Best Museums for Families
Instead, we offer up a top list of family-friendly museums around the globe, with stimulating exhibits to satisfy all members of your tribe.
Not that there aren’t children’s museums that are a cut above, like MoMath NYC (we love your square-wheeled trikes) and Children’s Museum of Indianapolis (all 472,900 square feet of it). But in picking the best museums for families, we’re interested in the places that educate, excite, and entertain all ages—from five to 50.
From pickled oddities at the Mütter Museum in Philadelphia to a parade of animals in Paris, it’s a museum’s ability to capture the imagination that matters most. That could mean explosive chemistry experiments in Chicago or trucks and trains (and bikes and boats) at Glasgow’s Riverside Museum, as well as art in situ at a Brazilian botanical garden. Bonus points if you learn something along the way.
This spring break, we can’t promise argument-free vacations. But make a plan to visit the best museums for families—it will be an experience everyone can agree on.

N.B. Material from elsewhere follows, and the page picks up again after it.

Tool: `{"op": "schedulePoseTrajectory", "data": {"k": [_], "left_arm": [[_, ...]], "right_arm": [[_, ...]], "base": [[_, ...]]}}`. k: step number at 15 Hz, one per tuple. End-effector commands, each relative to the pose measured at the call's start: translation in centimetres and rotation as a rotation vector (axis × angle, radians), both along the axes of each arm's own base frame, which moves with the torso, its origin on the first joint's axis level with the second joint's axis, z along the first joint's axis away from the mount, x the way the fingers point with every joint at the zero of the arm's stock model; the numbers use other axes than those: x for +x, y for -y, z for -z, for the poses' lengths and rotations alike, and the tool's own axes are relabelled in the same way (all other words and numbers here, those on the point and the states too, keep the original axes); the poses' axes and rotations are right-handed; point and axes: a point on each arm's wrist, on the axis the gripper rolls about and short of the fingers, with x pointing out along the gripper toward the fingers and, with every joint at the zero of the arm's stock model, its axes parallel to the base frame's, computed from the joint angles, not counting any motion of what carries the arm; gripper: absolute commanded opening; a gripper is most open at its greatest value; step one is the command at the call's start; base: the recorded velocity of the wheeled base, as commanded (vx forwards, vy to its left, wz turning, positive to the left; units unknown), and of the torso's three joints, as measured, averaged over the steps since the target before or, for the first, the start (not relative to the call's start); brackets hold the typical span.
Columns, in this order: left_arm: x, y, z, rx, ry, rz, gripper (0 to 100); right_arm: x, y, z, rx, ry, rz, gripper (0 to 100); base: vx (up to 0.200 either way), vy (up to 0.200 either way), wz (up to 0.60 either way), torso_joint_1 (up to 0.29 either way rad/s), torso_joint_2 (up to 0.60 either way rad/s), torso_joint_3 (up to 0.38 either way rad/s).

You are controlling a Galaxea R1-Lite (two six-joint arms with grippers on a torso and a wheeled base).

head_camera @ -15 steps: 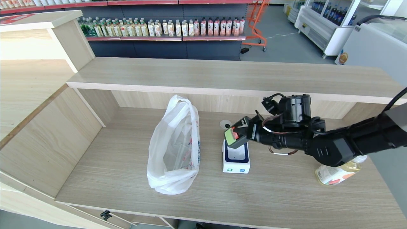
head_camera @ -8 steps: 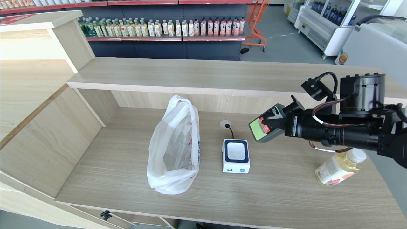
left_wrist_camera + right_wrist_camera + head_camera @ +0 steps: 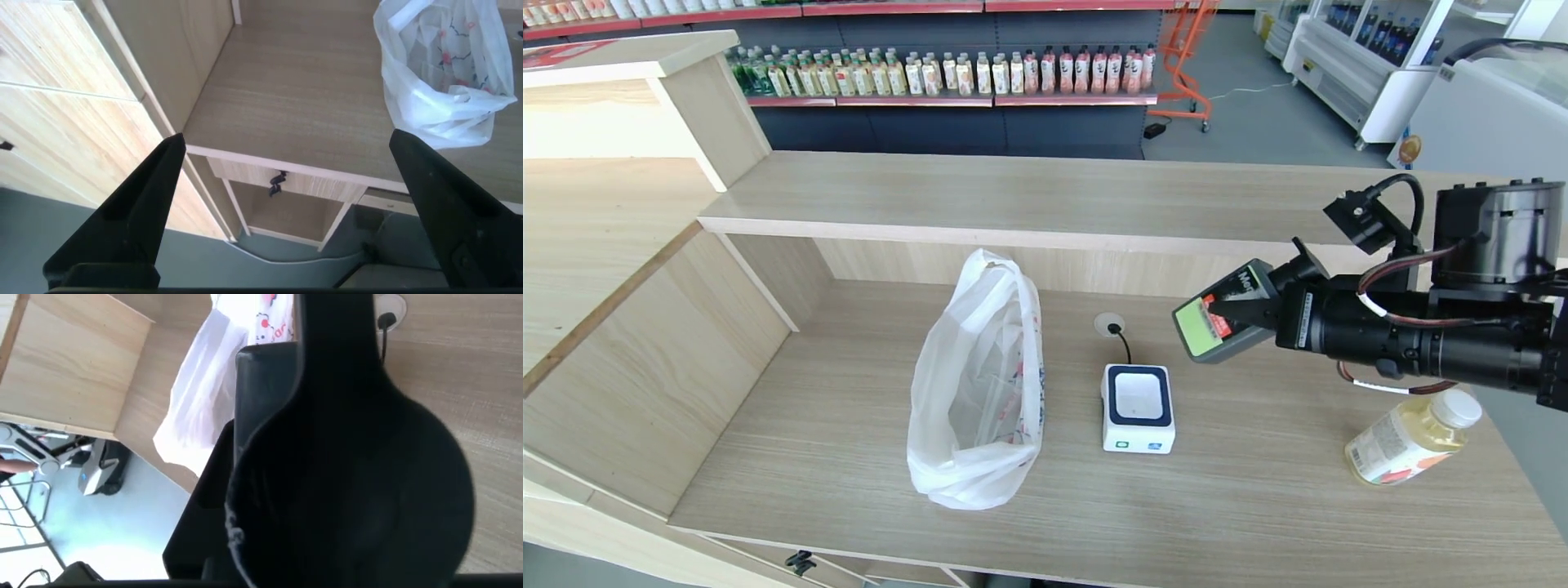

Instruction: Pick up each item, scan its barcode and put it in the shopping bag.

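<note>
Grey box [image 3: 1197, 331] moved off scanner [image 3: 1138, 398], in right jaws, shopping bag [image 3: 977, 384] open

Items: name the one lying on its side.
The bottle, lying on the counter at the robot's right. The box is off the counter, clamped in the right gripper.

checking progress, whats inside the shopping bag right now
Inside the shopping bag only crumpled white plastic with reddish print shows; no item stands out. Folds cover its bottom, so whether something lies there cannot be told.
</note>
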Motion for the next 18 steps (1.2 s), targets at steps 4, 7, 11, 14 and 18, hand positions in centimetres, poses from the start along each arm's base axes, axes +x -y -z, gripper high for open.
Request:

Museum of Science & Industry, Chicago
Chicago’s Museum of Science & Industry is enormous: 14 acres hold some 2,000 interactive exhibits like a replica of a coal mine, a 1934 diesel-powered passenger train, and a German U-boat captured off the coast of West Africa. Oooh at Daily Live Science Experiences (explosive chemistry shows and eyeball dissections), ahhh at world-class temporary exhibitions (visit an icicle-covered Arctic cabin or hot-air balloon over the savanna in “National Geographic Presents: Earth Explorers”), then play a round on the Swiss Jolly Ball, a seven-foot-high, 15-foot-wide pinball machine.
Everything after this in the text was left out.